Directions:
Copy out every line in the entries below that includes "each".

Stored data:
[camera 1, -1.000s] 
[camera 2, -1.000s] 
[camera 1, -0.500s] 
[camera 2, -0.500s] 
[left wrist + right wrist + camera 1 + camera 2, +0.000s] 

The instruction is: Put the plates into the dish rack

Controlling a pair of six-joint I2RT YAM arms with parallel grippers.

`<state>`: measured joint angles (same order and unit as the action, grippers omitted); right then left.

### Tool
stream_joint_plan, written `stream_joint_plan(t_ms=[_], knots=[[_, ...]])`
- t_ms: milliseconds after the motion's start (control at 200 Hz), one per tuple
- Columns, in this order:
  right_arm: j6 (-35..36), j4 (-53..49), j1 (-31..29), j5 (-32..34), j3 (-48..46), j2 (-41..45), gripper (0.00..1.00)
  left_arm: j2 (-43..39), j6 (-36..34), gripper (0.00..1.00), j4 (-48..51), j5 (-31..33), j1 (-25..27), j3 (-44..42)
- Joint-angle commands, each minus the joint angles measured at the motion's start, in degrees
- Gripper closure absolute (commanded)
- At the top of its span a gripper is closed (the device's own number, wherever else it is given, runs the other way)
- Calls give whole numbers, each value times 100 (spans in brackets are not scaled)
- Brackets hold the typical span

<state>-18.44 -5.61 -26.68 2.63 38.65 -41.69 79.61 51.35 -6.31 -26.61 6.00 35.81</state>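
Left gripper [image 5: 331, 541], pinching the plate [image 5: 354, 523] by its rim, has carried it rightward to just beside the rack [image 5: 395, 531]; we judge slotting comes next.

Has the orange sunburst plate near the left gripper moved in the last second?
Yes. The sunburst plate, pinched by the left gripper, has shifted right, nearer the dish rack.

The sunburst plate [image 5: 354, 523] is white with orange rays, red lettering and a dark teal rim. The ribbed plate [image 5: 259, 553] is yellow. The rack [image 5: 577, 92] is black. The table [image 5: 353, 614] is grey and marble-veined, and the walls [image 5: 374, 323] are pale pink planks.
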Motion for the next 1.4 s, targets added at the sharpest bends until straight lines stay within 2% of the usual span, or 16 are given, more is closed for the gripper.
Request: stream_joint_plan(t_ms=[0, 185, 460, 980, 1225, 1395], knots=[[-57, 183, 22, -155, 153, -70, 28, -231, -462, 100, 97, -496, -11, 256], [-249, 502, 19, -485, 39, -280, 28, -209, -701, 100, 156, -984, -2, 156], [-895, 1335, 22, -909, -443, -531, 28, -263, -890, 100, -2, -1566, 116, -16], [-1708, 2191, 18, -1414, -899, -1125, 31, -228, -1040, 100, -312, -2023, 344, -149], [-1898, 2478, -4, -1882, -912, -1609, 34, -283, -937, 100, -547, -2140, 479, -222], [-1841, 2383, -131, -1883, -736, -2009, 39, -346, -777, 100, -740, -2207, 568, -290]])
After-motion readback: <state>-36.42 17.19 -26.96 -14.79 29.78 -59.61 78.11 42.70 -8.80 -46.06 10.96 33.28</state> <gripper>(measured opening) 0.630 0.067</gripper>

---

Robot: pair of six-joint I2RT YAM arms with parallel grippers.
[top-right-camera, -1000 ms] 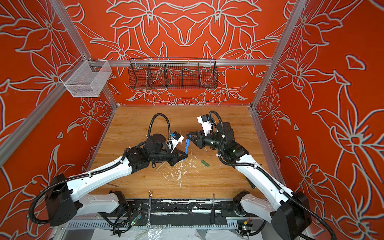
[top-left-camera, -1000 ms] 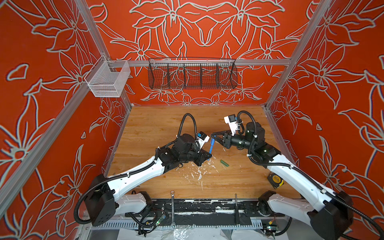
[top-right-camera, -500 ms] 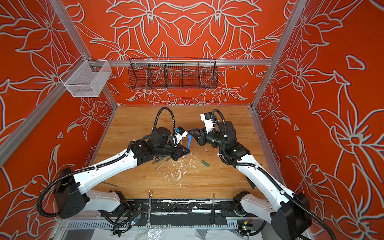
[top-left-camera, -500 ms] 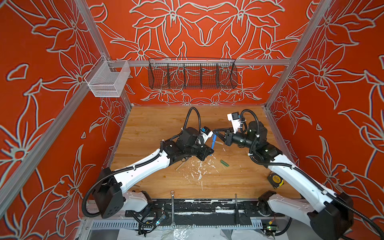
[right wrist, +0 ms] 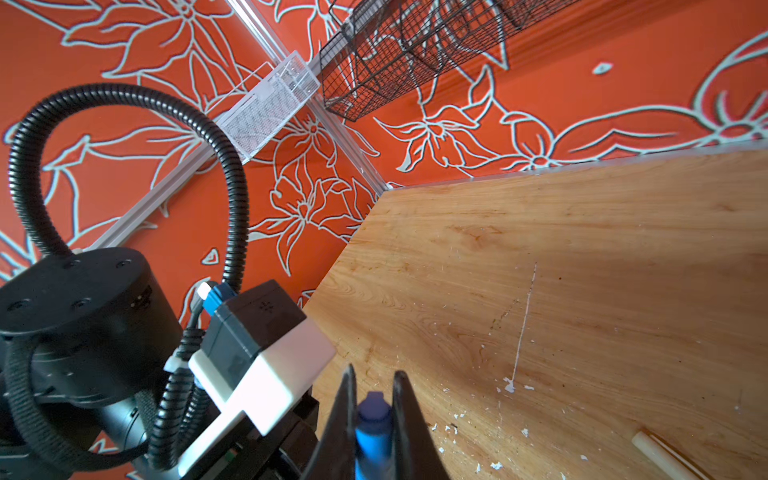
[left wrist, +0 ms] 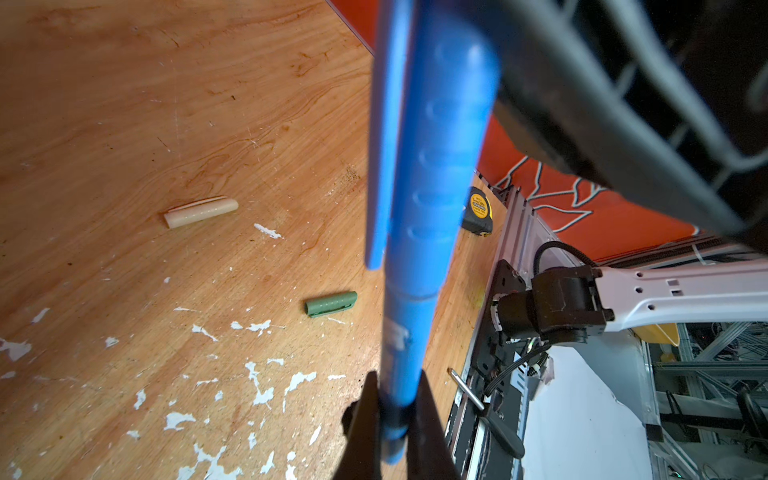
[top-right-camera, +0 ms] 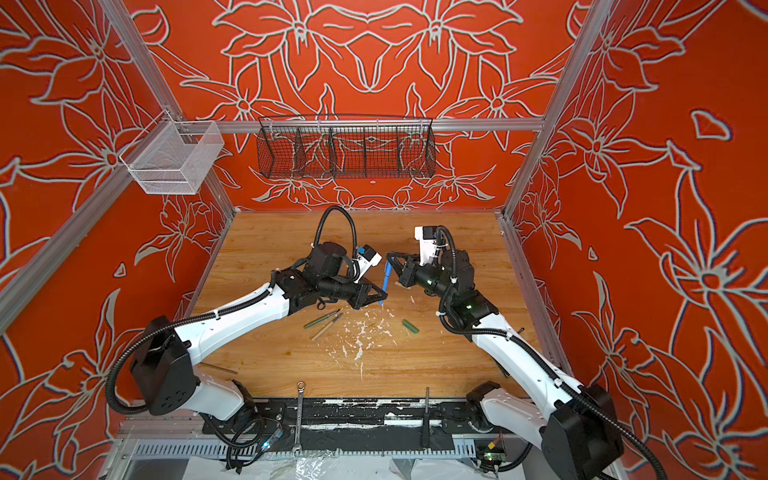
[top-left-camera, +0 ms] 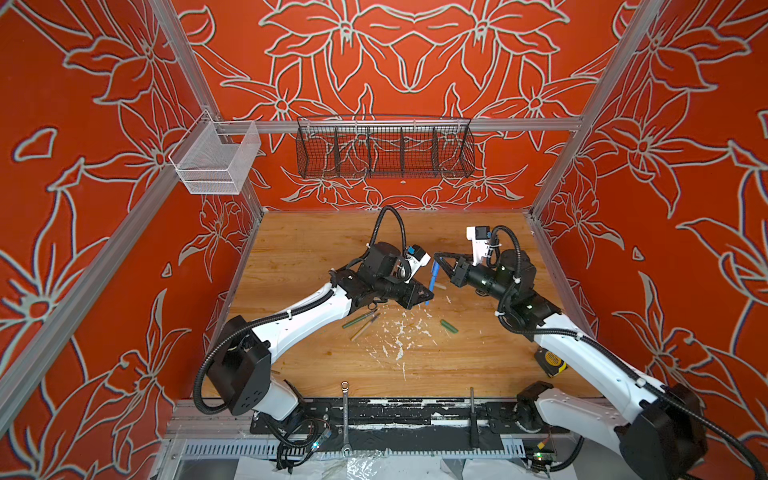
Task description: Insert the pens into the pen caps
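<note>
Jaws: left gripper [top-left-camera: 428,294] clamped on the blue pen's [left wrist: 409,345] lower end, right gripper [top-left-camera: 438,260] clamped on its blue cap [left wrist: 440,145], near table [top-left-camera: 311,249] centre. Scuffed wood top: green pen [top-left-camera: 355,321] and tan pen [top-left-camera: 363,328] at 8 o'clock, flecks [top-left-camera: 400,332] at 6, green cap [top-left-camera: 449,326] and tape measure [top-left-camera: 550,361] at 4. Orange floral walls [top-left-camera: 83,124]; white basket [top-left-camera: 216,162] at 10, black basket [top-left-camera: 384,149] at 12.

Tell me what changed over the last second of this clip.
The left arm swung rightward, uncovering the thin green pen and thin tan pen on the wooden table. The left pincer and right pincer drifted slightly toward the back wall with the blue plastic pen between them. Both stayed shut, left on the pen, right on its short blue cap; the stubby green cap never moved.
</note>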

Answer below:
- Joint-angle commands, each minus the joint angles measured at the motion's start, in degrees
- Calls give whole numbers, each value times 100 (spans in brackets are not scaled)

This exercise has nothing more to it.